By contrast, the 1525 makes much less headway with the younger sister. ‘When our love is told our young sister, whose breasts are not yet grown, what shall we do unto her? If she be a wall, we shall build a silver bulwark thereupon: if she be a tower, we shall fasten her with boards of cedar tree.’ The revised text gives us ‘Our sister is but young, and hath no breasts: what shall we do for our sister, when she shall be spoken for? If she be a wall, we shall build a silver bulwark thereupon: if she be an open door, we shall fasten her with boards of cedar tree.’ Coverdale has a much firmer grasp of the sense of the passage here; he has finally got the joke.

Generally, and this is flavoured with the pinch of salt proper to all generalisations, it would seem that Coverdale in his first translations was governed by the Tyndalian spirit of making sense, putting plain speech before anything else; and that in the later revisions he has been much more inclined to let the ear have its way.

When I was working on my own versions of the Psalter, having completed most of the work, I mentioned in a letter to the late Donald Davie, who was the unwitting author of the project, and my mentor and critic in its execution, the matter of revision, which was then looming before me, and which I saw as a far more daunting task than the initial drafts. After all, you can put anything into an early draft, and leave it to future work to clear up. In any case, I’m a hopeless reviser. He wrote back to advise me not to put too much weight on revision, and certainly not to overdo the job, since our first thoughts are often surer and sprightlier than our sager, more conservative revisions. I can’t say how grateful I was to be so counselled, and by so wise a counsellor. Consequently, my revision was swift and cursory., much as it usually is, in fact.

The common assumption that a translator’s revisions must necessarily serve to improve his text is, I believe, altogether too sanguine. It is based on the expectation of what ought to be, rather than what is. The second thought is by no means necessarily wiser than the first, and the afternoon’s work of removing the comma that the morning’s work put in may well prove nothing more than a waste of spirit. After all, if revising were that sure a science, the latest of all bibles and prayer books off the presses would have to be knowledged as the best.

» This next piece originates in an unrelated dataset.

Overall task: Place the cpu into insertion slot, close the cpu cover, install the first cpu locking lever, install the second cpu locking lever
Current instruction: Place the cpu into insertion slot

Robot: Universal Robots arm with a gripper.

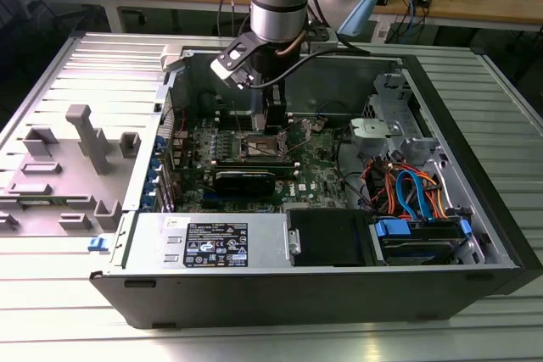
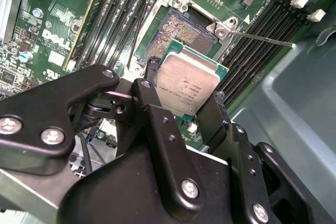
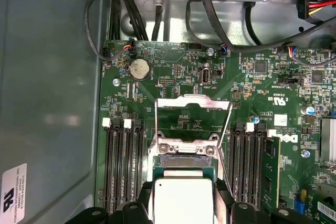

Finally, an experiment. Place the following three passages from the second chapter of Hebrews in order of preference.

  1. Nevertheless we yet see not all things subdued but* him that was made less than the angels: we see that it was Jesus which is crowned with glory and honour for the suffering of death: that he by the grace of God, should taste of death for all men.
  2. But now we see not yet all things put under him, but we see Jesus, who was made a little lower than the angels for the suffering of death, crowned with glory and honour, that he, by the grace of God, should taste death for every man.
  3. Nevertheless we yet see not all things subdued unto him. but that Jesus which for a season was made less than the angels, we see through the punishment of death crowned with glory and honour. that he by the grace of God should taste of death for all men.

Gordon Jackson

* possibly a misprinting for unto, not noted in Hardy Wallis.

Bibliography
Tyndale, W. The New Testament: a Reprint of the Edition of 1534 with the Translator’s Prefaces and Notes and the Variants of the edition of 1525, edited by N. Hardy Willis, CUP 1938.

Coverdale, M: Coverdale’s Psalters: a selection of fourteen psalms from the two first Coverdale Bibles for textual comparison, ed. G.Jackson, Asgill, Lincoln 1997.

Coverdale, M. Salomons Balettes called Cantica Canticorum, Coverdale’s English versions of the Song of Songs, ed. G Jackson, Asgill, Lincoln 1998.